It’s here and coming to a school near you. Coding, Robotics and Makerspaces (CRAM) comprise the latest trend in educational reform.
Is CRAM the marketing hype of an information technology industry? Is it the next new thing for grantmakers, the hope—and perhaps fear—of K-12 educators, or the reasonable expert estimate of a sea change in education?
Perspectives on the potential impact and importance of CRAM differ dramatically, often falling into two camps.
In a recent Horizon Report on education technology trends, the education information technology directors’ Consortium for School Networking and higher education’s New Media Consortium are particularly positive. They identify CRAM as likely to accelerate technology adoption in K-12 education.
Hack Education blogger and long-time technology journalist Audrey Waters responds to the trend by observing that “a lot of this is hype and wishful thinking about the future, and not really connected to what schools can do, what schools want to do, or what the technology can even offer…(it) helps fill in a justification for grant applications, for budget demands.”
CRAM might hold great potential for active learning. Yet most school district’s CRAM initiatives provide the illusion of a cutting edge education, while the system as whole—and, indeed, the implementation of CRAM—remains buried in the past.
Numerous districts point to success in a few classrooms or schools. However, most view CRAM as a supplement, a program disproportionately serving high performing students, and often taking the form of an elective course or an extra-curricular activity. Moreover, the school CRAM programs often rely on a handful of highly motivated, self-taught teachers. The promise of CRAM far outstrips its impact to date.
CRAM hasn’t failed so much as it doesn’t seem to have grown beyond a few exceptional classrooms or schools. The history of school improvement is replete with promising innovations that stalled. Unless lessons learned from decades of experience in managing innovative practices at scale are taken into account, CRAM threatens to be the next case in point.
How do schools break out of this logjam? Successful CRAM implementation needs to build on the following cornerstones:
Cornerstone 1: Enable key groups to own the initiative.
Stakeholders create the initiative. Paradigm-shattering reforms can’t be crammed down the throats of those who must support and sustain them. The CRAM plan should be the outcome of a serious dialogue with parents, teachers, business leaders and philanthropy.
Cornerstone 2: Commit to reaching each student in every grade.
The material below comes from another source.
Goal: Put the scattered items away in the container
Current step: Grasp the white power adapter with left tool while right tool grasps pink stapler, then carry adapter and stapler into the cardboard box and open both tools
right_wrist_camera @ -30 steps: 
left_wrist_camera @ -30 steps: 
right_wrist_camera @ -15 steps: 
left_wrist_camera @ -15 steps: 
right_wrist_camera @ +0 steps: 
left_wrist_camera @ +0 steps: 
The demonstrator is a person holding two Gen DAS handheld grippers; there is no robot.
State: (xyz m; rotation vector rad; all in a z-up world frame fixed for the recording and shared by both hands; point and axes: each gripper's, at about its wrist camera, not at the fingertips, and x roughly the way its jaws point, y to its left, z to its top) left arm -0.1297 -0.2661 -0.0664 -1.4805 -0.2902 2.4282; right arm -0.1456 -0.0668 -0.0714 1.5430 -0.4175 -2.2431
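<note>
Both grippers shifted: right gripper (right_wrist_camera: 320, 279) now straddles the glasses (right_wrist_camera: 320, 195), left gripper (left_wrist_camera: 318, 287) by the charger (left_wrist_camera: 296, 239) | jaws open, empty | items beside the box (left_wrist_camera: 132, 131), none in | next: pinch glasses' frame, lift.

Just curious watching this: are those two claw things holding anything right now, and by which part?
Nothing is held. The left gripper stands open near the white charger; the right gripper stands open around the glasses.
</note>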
Every student takes CRAM. This is a fundamental issue of equity. Schools that adopt CRAM as elective offerings simply advantage their best, often wealthiest and primarily male students. But it’s not a level playing field for the future unless all students develop this knowledge base. Employers do not view 21st Century skills as supplemental or elective. All students need to be immersed in the new technologies. It’s the better part of wisdom to introduce CRAM early to develop a strong knowledge base for successful student transitions to college and careers.
Cornerstone 3: Put the education in education technology.
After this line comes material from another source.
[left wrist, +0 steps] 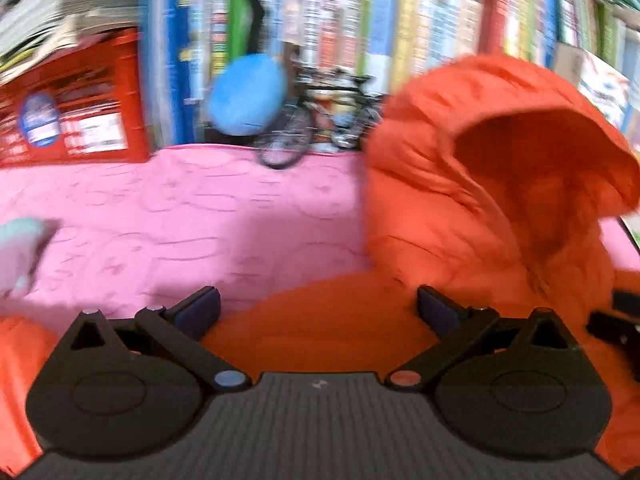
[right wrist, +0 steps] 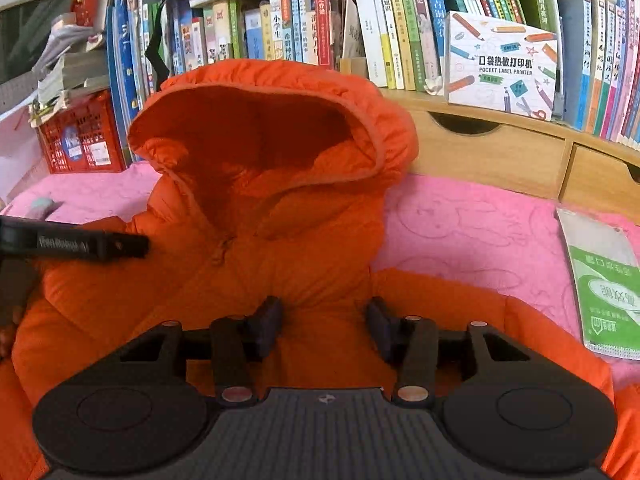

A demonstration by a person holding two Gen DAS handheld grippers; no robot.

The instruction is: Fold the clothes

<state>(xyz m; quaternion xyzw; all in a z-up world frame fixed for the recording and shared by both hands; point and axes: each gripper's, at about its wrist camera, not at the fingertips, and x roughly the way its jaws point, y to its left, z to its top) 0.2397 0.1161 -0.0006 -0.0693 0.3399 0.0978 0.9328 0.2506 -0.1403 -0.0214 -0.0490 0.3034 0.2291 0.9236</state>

The entire school day integrates CRAM. There are fewer than seven hours in a school day. We cannot create a separate CRAM course requirement. Math, science, and literacy are integral to any project where students develop robot parts, put one together, and program its functions to perform tasks addressing some design. The curriculum should parallel the technology-intensive world we live in.
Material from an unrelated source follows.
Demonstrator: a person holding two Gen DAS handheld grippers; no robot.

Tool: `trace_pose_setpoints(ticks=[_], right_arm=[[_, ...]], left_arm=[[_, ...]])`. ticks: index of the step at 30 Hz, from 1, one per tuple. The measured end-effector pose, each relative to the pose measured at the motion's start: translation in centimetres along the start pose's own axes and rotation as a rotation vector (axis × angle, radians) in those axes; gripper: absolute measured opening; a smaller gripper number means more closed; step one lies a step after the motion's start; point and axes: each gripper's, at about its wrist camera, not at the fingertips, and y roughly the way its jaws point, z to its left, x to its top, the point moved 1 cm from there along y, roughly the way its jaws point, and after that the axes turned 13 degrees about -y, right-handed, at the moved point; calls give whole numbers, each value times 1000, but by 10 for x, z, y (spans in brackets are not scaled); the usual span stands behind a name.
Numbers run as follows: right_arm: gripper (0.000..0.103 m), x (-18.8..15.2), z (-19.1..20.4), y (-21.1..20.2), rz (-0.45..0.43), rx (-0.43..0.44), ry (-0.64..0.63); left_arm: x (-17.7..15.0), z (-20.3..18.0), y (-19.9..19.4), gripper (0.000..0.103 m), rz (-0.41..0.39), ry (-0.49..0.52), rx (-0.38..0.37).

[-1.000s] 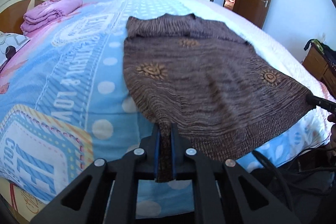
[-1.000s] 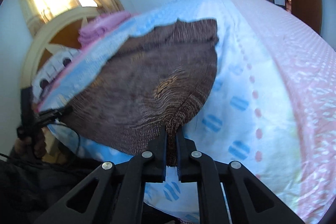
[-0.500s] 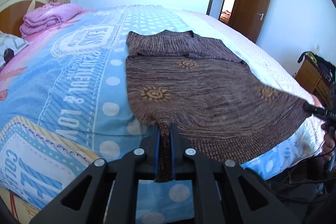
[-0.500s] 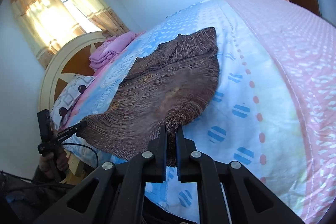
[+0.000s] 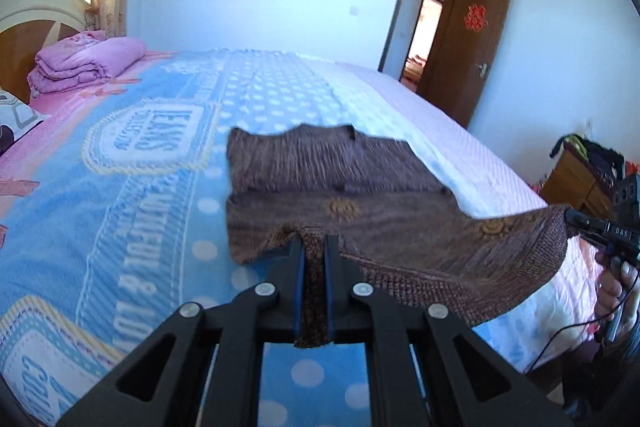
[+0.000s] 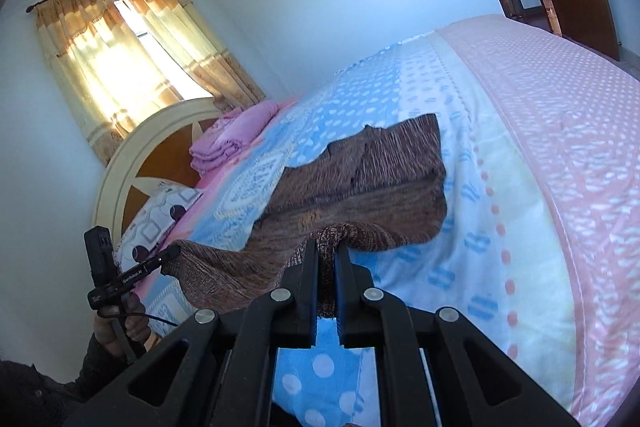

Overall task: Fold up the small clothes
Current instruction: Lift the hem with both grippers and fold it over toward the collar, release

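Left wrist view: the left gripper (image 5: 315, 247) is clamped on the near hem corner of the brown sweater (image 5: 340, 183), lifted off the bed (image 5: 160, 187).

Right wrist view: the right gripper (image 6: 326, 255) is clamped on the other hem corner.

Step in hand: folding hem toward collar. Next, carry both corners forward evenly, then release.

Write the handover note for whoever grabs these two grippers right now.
Left gripper: shut on the near hem of the brown knit sweater.
Right gripper: shut on the same hem, at the other corner.
Sweater: near edge held off the blue bedspread, far part with the folded-in sleeves lying flat.
Done: sleeves folded in, both hem corners gripped.
Left: carry the hem toward the collar, lay it down, open both jaws.
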Motion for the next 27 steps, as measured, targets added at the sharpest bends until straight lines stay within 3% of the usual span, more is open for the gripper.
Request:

CRAM activities serve the curriculum and standards. These activities should be engaging and even entertaining, but should not be relief from the students’ “real work.” CRAM should build on and expand students’ knowledge of and ability to meet specific standards at specifics points in the learning process.
Cornerstone 4: Make it possible for teachers to succeed.
CRAM is core to every teacher’s professional development. If teachers are to integrate CRAM into their portion of the curriculum, they must be supported in building an understanding of how these new technologies fit. If teachers’ are to move past students’ copying their moves at the front of the classroom, they must have opportunities to learn about and create activities that incorporate these technologies into authentic learning. If they are to monitor, assess and capture the results of student learning based on digital media, teachers must have technological means of doing so. Want teachers to succeed? Help them to use CRAM naturally and easily in their classrooms.
Cornerstone 5: Prepare for an imperfect rollout.
CRAM rollout must be strategic. According to one general, “No plan survives first contact with the enemy.” Perhaps the only sure thing about implementation is the onslaught of problems. District leaders need to structure their rollout strategy so that they can make informed, mid-course corrections. They need to expect problems, set aside resources to address them, listen to frontline educators and students to understand what is going right and wrong and why, and feed this knowledge into improving the implementation of CRAM.
Many people understand the promise of CRAM. Yet even innovative educators and caring parents feel a measure of cynicism because they have seen so many school reforms fail to take root and spread. Whether CRAM becomes a dead on forecast of real change or a dead in the water illusory reform depends on whether school districts and states take these cornerstones to heart.